WHAT TO WORK ON >>
Please return the listing exactly as it stands, skipping any pictures.

SUPPLIED MATERIAL >>
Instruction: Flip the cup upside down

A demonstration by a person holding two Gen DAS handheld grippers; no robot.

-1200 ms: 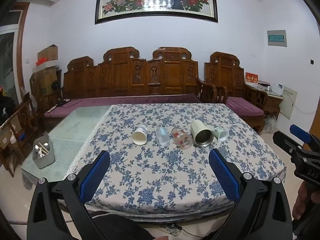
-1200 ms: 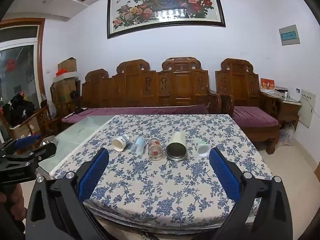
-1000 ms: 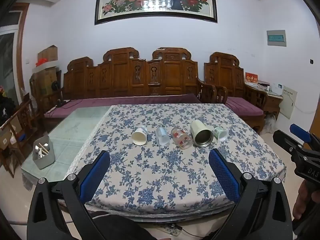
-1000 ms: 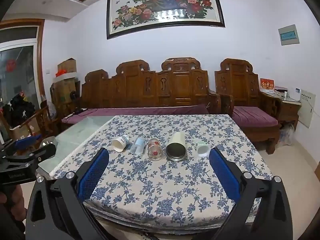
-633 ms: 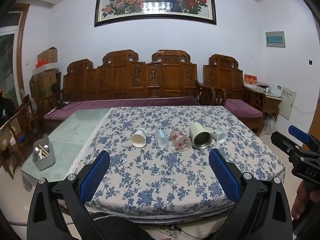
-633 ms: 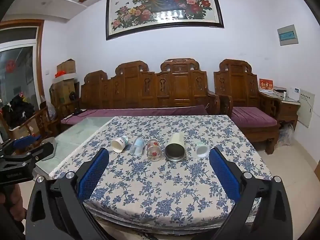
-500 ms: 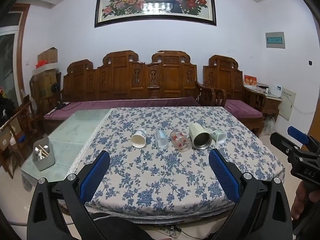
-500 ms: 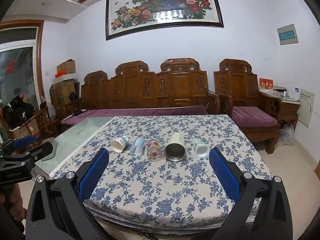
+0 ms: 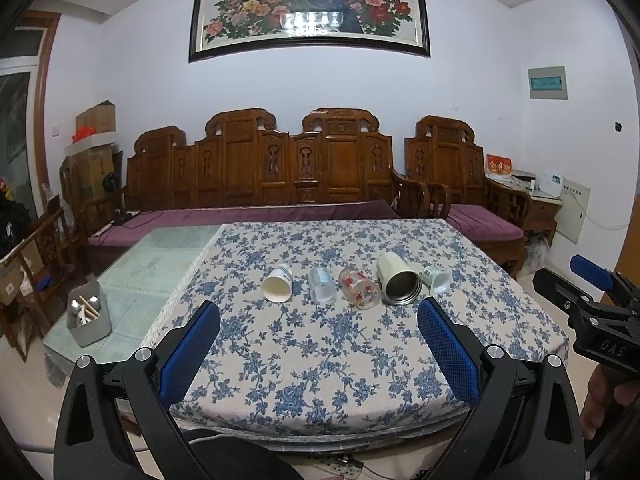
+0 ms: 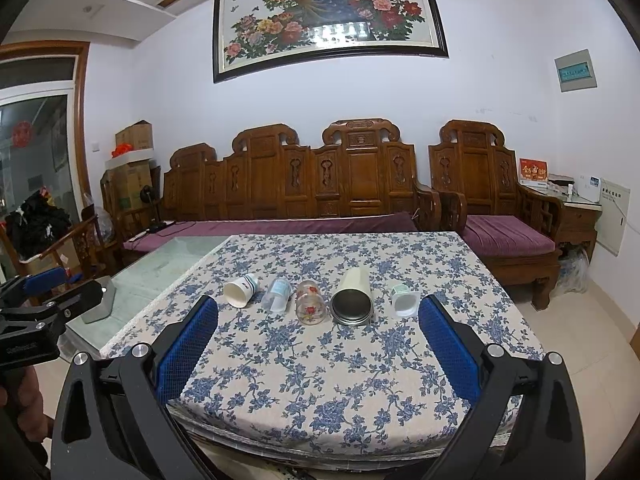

RESPONSE TO THE TASK >>
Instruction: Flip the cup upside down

A demonstration by a person holding two Gen DAS handheld grippers; no robot.

-1200 ms: 
-1200 ms: 
-1000 ms: 
-1000 ms: 
-633 ms: 
-633 ms: 
-500 ms: 
-500 ms: 
+0 ms: 
+0 ms: 

Nothing else remains to be done in this exercise.